2.3 Modeling ecological niches
We use the Jackknife cross-validation procedure for improving the accuracy and to minimize the variability of the models in taxa with fewer than 25 localities. In this method, one presence record is excluded randomly from modeling and the procedure is repeated as many times as the data allow; all records are excluded just once. In each iteration, the n -1 data are used as model training information and the excluded record is used for model evaluation (Shcheglovitova and Anderson 2013). Finally, in species with more than 25 occurrence records, we applied the get.checkerboard1 function in the “ENMeval” package (Muscarella et al. 2014). In this method, the database is divided into two sets using a checkerboard pattern across the extent of the study area. Occurrences are separated according to their position on the board. Finally, we defined the set with more records as training data and the set with less information as evaluation data (Brown 2014).

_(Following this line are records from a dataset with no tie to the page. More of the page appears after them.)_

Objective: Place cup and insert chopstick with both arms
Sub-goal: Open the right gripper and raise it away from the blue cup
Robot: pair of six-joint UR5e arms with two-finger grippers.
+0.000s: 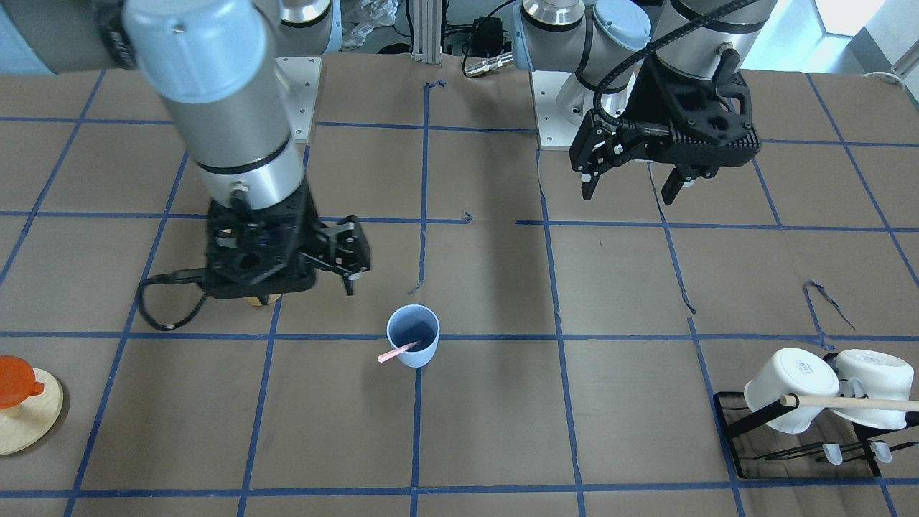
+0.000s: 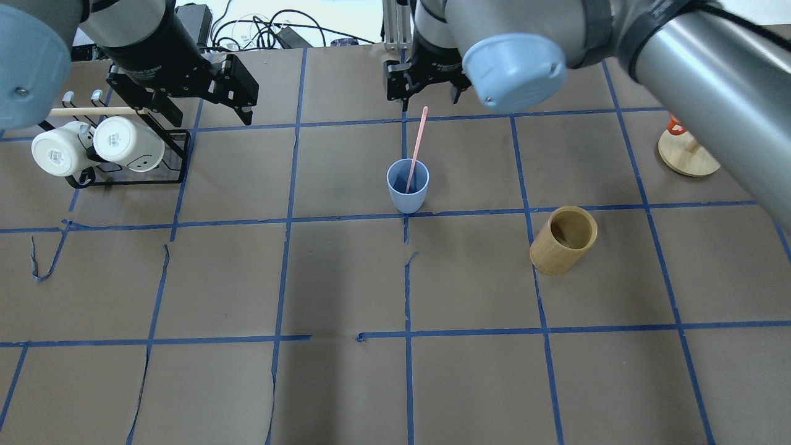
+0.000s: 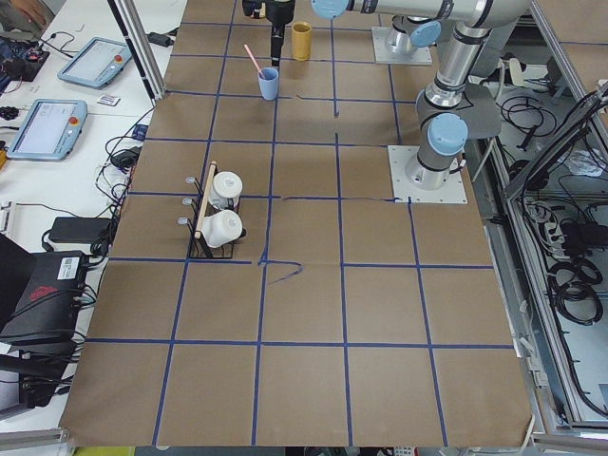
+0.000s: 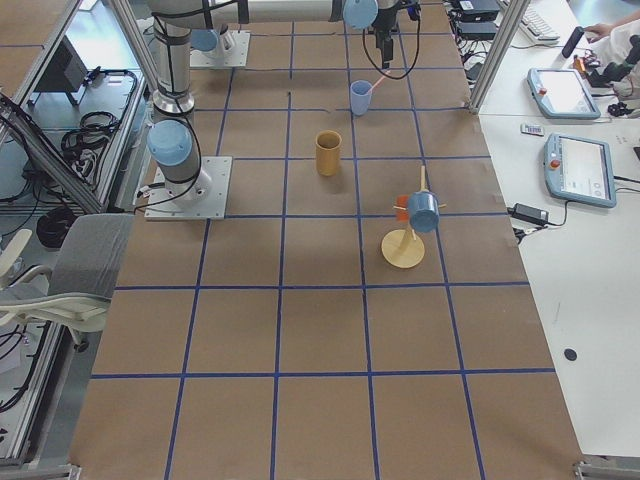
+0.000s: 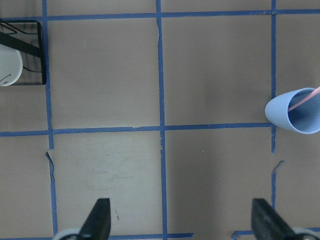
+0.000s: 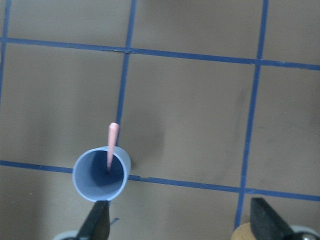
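Observation:
The light blue cup (image 2: 408, 185) stands upright near the table's middle, also in the front view (image 1: 413, 336). One pale pink chopstick (image 2: 417, 145) stands in it and leans over the rim (image 1: 398, 352). My right gripper (image 2: 428, 99) is open and empty, above and just beyond the cup. In its wrist view the cup (image 6: 100, 172) and chopstick (image 6: 112, 142) lie by the left fingertip. My left gripper (image 2: 210, 116) is open and empty, raised near the mug rack. Its wrist view (image 5: 182, 220) shows the cup (image 5: 295, 111) at the right edge.
A black rack (image 2: 179, 157) holds two white mugs (image 2: 93, 148) under a beige rod (image 2: 93, 112) at the far left. A tan wooden cylinder (image 2: 563, 240) stands right of the cup. A round wooden stand (image 2: 686, 157) carries an orange piece at far right.

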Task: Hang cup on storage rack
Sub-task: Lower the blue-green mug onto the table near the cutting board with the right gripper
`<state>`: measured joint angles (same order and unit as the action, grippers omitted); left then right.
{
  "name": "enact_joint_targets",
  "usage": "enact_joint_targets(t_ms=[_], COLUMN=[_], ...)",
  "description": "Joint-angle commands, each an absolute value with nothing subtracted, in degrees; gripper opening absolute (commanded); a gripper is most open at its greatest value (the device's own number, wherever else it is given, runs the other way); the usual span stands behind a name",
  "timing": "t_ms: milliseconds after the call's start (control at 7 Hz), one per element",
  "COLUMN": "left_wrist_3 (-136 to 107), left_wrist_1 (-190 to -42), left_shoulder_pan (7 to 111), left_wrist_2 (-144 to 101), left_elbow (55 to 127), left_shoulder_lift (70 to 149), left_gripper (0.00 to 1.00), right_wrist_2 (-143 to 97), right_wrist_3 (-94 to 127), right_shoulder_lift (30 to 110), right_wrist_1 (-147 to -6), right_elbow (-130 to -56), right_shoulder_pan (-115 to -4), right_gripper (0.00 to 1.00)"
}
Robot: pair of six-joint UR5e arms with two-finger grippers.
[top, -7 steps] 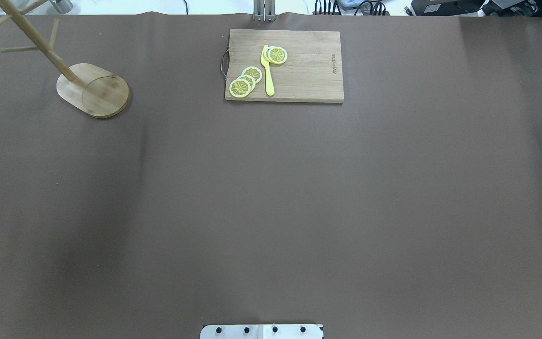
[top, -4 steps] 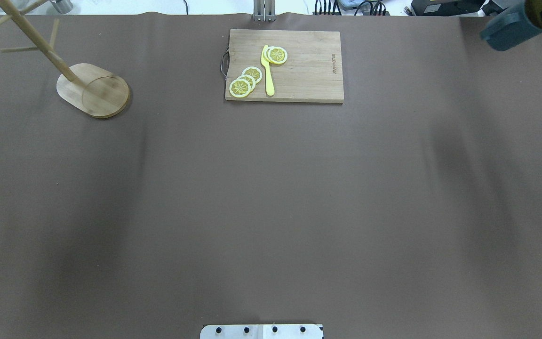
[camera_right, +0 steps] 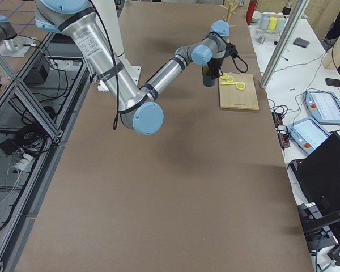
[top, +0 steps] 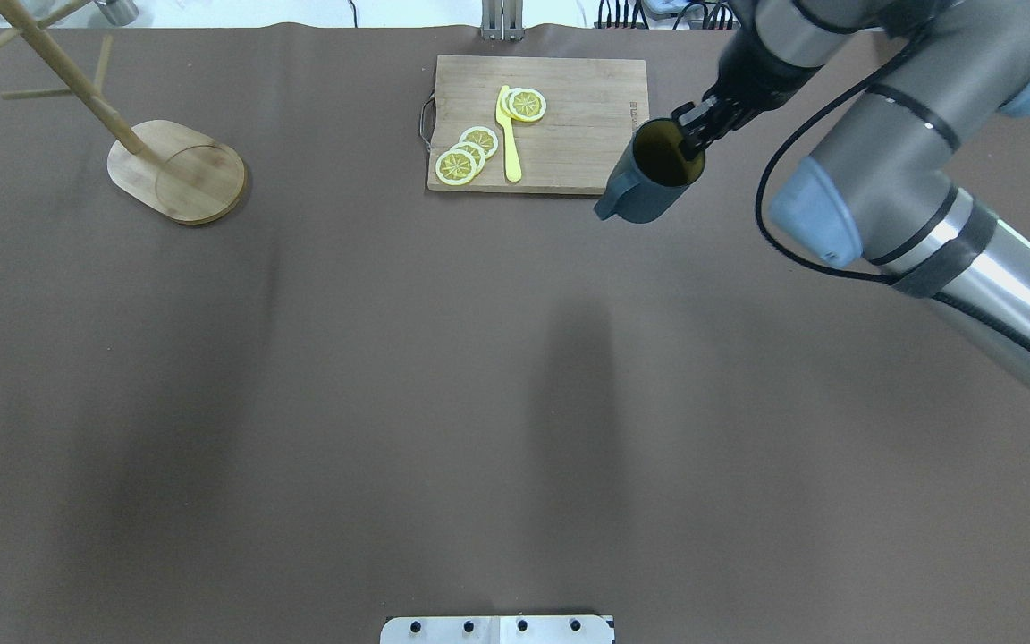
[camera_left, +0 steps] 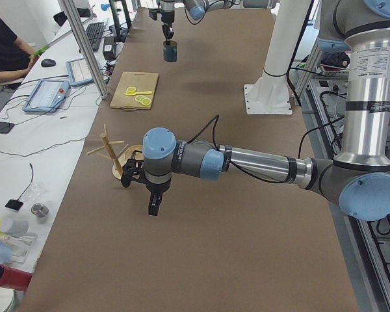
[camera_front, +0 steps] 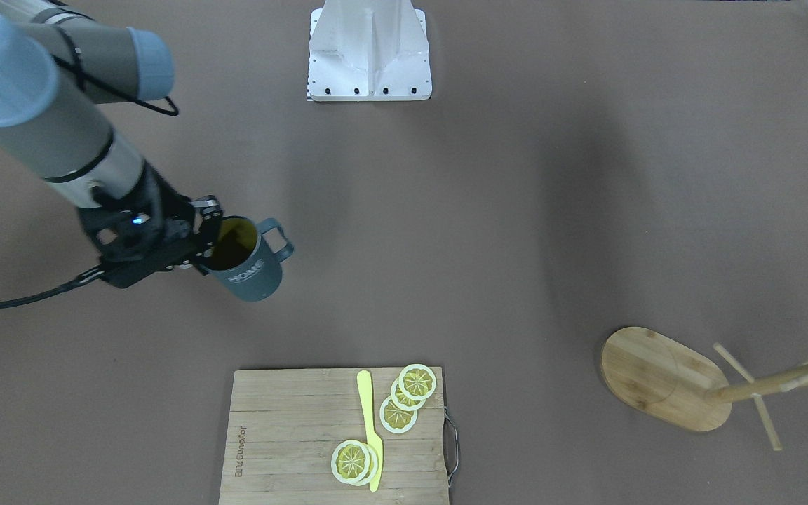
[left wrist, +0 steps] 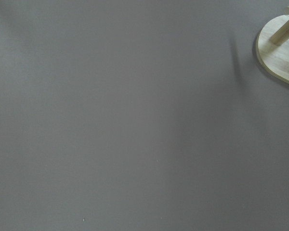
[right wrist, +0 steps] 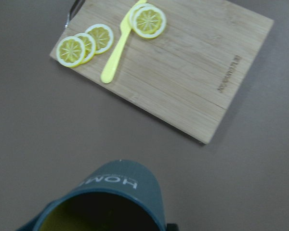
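Swinging in from the one-o'clock corner of the overhead view, where only the mug showed a moment ago, the right arm (top: 908, 170) is now reaching over the brown table (top: 515, 402) toward twelve o'clock. The left arm (camera_left: 247, 162) is stretching low beside the rack; whether the left gripper (camera_left: 153, 207) is apart or together I cannot tell. The cutting board (top: 569, 134) is lying at twelve o'clock. The storage rack (top: 177, 172) is standing at ten o'clock, well apart from the load. The cup (top: 649, 179) is hanging tilted in the air just off the board's edge, handle pointing toward eight o'clock. The right gripper (top: 694, 134) is clamping its rim — one finger inside, one outside.

Carrying is the step in hand. Next, I judge, the arm is needing a long crossing toward ten o'clock, then a turn of the wrist so the handle loop faces a peg — while keeping clear of the left arm.
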<state>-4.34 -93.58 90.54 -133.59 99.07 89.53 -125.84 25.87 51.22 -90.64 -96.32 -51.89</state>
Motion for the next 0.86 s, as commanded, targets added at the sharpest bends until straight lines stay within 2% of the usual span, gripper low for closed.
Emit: enact_joint_targets(t_ms=[0,286,714], left_wrist_3=[-4.3,-4.3,-4.2], left_wrist_1=[-93.6,-93.5,-93.5], left_shoulder_pan=[90.5,90.5,90.5], left_wrist_2=[-133.6,-133.6,-133.6], left_elbow=[98.4,98.3,97.8], left_shoulder_lift=[89.8,89.8,89.8], left_gripper=[0.99,0.99,0.99], right_wrist_2=[-120.2,-115.7,-115.4], right_wrist_3=[28.3,30.7,30.8], right_shoulder_lift=[47.9,43.4,43.3], right_wrist_1=[-90.6,-90.5,-88.3], right_elbow=[-93.7,-88.3,-86.6], right_shoulder_pan=[-44.7,-39.7,-37.7], right_gripper=[0.00,0.00,0.00])
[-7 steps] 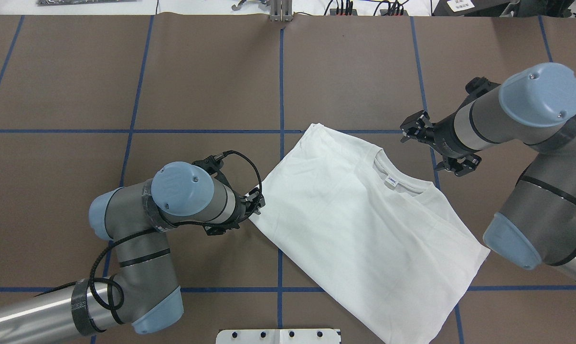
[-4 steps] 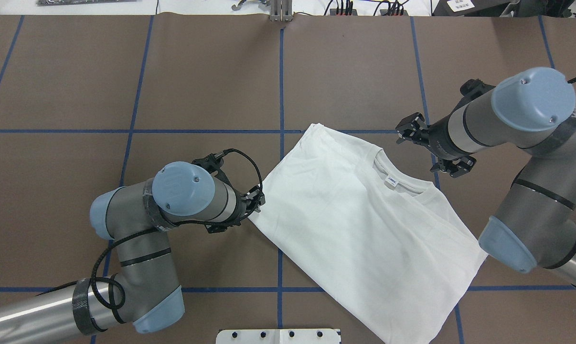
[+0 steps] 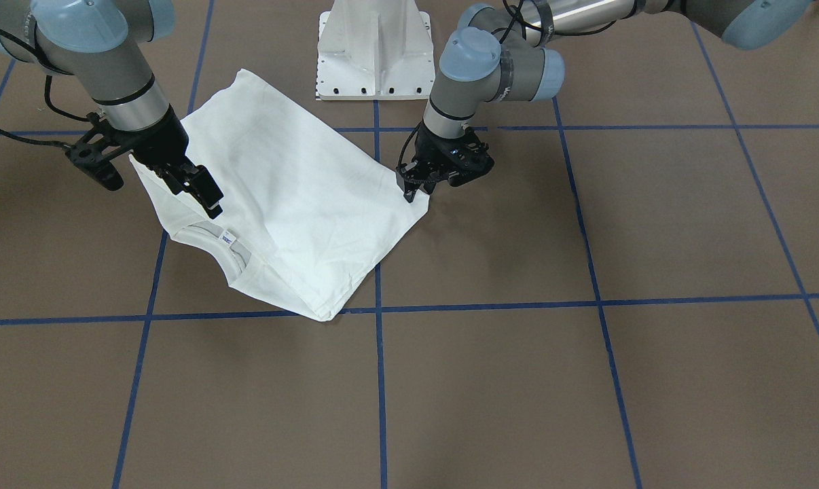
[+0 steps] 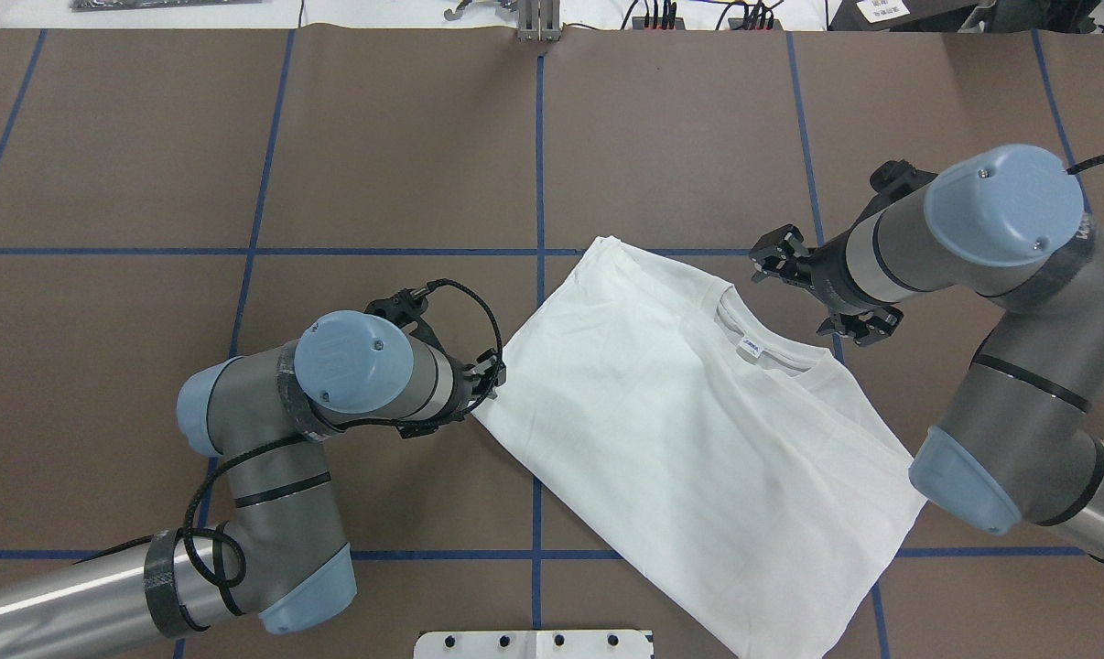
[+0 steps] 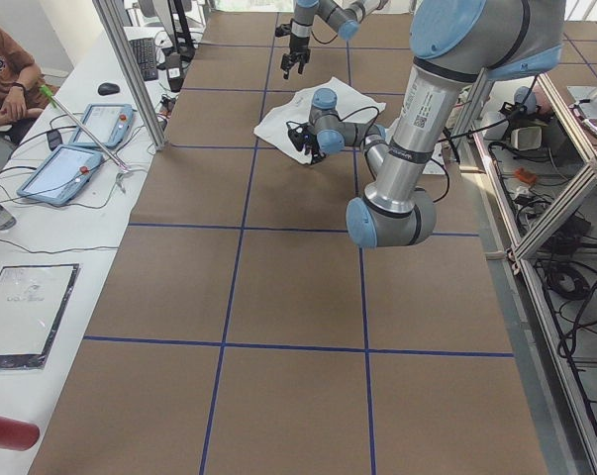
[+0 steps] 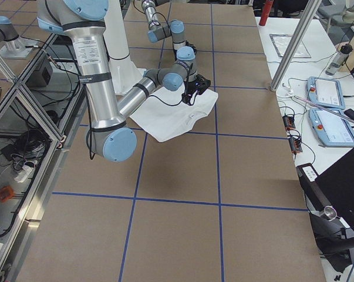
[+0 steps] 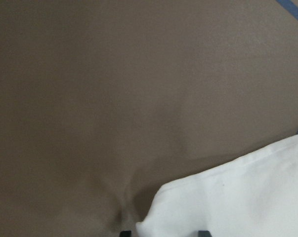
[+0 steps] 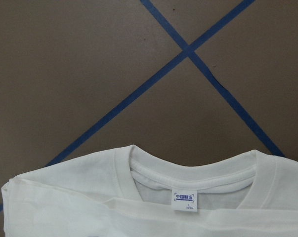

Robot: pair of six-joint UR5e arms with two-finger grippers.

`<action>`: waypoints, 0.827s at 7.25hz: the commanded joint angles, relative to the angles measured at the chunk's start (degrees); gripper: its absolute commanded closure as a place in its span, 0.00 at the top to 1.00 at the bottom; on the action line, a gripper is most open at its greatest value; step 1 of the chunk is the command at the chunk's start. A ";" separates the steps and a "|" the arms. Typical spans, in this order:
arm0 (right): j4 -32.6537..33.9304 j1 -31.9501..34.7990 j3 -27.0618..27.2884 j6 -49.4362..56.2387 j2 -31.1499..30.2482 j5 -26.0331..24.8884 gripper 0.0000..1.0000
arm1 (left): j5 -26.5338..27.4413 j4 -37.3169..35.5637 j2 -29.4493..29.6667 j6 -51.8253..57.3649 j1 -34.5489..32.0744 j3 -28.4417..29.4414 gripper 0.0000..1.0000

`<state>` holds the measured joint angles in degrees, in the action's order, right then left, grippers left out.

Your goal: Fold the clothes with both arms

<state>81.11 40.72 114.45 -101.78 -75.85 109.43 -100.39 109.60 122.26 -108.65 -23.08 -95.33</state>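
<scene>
The white T-shirt (image 4: 698, 430) lies folded flat on the brown table, collar and blue neck label (image 4: 751, 346) facing up; no black text shows. It also shows in the front view (image 3: 294, 190). My left gripper (image 4: 488, 389) is low at the shirt's left hem corner. In the left wrist view its two fingertips barely show, a little apart, with the slightly raised corner (image 7: 158, 207) between them. My right gripper (image 4: 815, 288) is wide open, just beyond the collar and above the table. The right wrist view shows the collar and label (image 8: 187, 200).
The white pedestal base (image 4: 534, 643) stands at the near edge, close to the shirt's bottom. Blue tape lines (image 4: 538, 137) grid the table. Cables and plugs (image 4: 698, 14) line the far edge. A side bench with tablets (image 5: 75, 148) runs along the operators' side.
My right arm has moved left, bringing its open gripper closer to the collar. My left arm has barely shifted. The shirt has not moved.
</scene>
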 commanded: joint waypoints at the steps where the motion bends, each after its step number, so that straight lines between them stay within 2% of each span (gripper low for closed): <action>1: 0.10 -0.11 -0.02 0.00 0.00 -0.01 1.00 | 0.10 0.09 -0.01 0.10 -0.64 0.24 0.00; 3: 0.10 -0.64 -0.02 -0.09 0.00 -0.01 1.00 | 0.02 0.00 -0.01 8.07 -4.49 0.50 0.00; 4: 0.10 -0.72 0.07 -0.09 -0.08 -0.01 1.00 | -0.07 0.44 -0.01 12.11 -8.95 1.28 0.00; 5: 0.10 -0.90 0.07 0.00 -0.08 -0.01 1.00 | -0.07 1.40 1.04 16.15 -12.65 3.99 0.00; 6: 0.10 -0.99 0.07 0.00 -0.08 -0.01 1.00 | -0.07 7.85 5.31 17.32 -16.00 13.33 0.00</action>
<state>81.21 39.87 114.51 -101.81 -75.92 109.42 -100.45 112.12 123.94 -94.22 -34.66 -90.19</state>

To characterize the ecological niches of sea snakes we used the MaxEnt 3.4.1 algorithm (Phillips et al. 2006). A series of candidate models were calibrated with the training database of each species via the “kuenm” package (Cobos​ et al. 2019). This package allows varying parameter combinations of the MaxEnt algorithm. We tested combinations of seven feature classes in MaxEnt (“l”, “q”, “p”, “lq”, “lqp”, “lp”, and “qp”, where “l” is linear, “q” is quadratic, and ”p” is product), eight regularization multipliers (0.10, 0.25, 0.50, 0.75, 1, 2, 3 and 4), and the five groups of environmental variables described above (thus, the maximum possible number of variables used to build any model is full set of “repository/depth” if no correlation between all variables were found). This results in 560 candidate models per species (spp × 2 resolutions × 7 Fs × 8 RMs × 5 groups of variables). Then we selected using the test database the best subset of models that met the following criteria hierarchically: 1) statistical significance, where we retained those models that were better than expected by chance, depending on the proportion of bootstrap replicates with ratios of the partial area >1 (Peterson et al. 2008), 2) predictive capacity, where we selected those models with statistical significance, which were also able to predict at least 90% of the evaluation records (i.e., models with an omission rate –OR– ≤ 0.10), and 3) complexity, through the Akaike information criterion corrected for small samples (ΔAICc) we selected as best combinations those ≤ 2 units, that are also the models that present a better fit and fewer parameters (Radosavljevic and Anderson 2014; Warren and Seifert 2011). Based on the best parameter combinations (full set of best combinations are available in Table SM2), we built a final set of models using the whole database (training and evaluation data) with the bootstrap functionality of MaxEnt performing 10 replicates. In each iteration, we divided presence records randomly into 80% for training and 20% for evaluation; we define Cloglog as output format and 10,000 background points (masked by our calibration area). Finally, we calculated the median and the range of the predicted values across the total replicates (10 replicates × final parameter combination) to represent the consistency and variation in predictions.